Uma mensagem levou Simon Schwartzman até a Polônia. A remetente, Vera Ejlenberg, realizava pesquisas sobre o rabino Chaim Radzyner, e buscava informações. Schwartzman reconheceu o nome do bisavô de sua mãe. Em meados de 2019, partiu para a Europa, onde participou de um encontro por conta dos 75 anos da destruição do gueto da cidade de Lodz.

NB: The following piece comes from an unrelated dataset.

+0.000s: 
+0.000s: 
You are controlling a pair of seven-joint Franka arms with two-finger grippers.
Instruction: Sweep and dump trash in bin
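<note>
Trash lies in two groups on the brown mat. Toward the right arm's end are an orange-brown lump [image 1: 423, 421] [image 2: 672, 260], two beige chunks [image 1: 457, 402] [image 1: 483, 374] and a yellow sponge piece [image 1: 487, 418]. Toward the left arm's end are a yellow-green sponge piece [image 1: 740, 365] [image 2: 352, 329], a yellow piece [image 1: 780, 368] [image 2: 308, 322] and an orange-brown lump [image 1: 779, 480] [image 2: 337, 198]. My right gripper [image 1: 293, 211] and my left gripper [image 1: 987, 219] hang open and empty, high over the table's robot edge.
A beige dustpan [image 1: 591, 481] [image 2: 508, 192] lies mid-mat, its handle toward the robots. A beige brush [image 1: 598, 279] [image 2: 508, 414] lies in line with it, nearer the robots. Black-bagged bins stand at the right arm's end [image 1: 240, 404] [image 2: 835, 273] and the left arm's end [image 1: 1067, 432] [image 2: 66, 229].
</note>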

“Tinha poucas informações sobre a história da família de minha mãe. Ela dizia que todos haviam morrido durante a guerra. A viagem me colocou em contato com outros lados dessa história. E com um lado que não é o meu único, mas que com certeza é importante na minha trajetória”, conta o sociólogo e cientista político belo-horizontino, de 81 anos.
Revivendo o holocausto
Não apenas isso. “Estar ali reviveu a presença da guerra, do Holocausto, da resistência. Não era nada que eu não soubesse, mas foi uma experiência forte, de impacto muito grande.” De volta ao Brasil, Schwartzman começou a trabalhar em um livro de memórias, “Falso mineiro: Memórias da política, ciência, educação e sociedade”, que será lançado nesta quarta-feira (17/3), em live que vai reunir, além do autor, o economista Pedro Malan, ex-ministro da Fazenda, e a socióloga Helena Bomeny, com mediação de Roberto Feith, editor do selo História Real, da editora Intrínseca.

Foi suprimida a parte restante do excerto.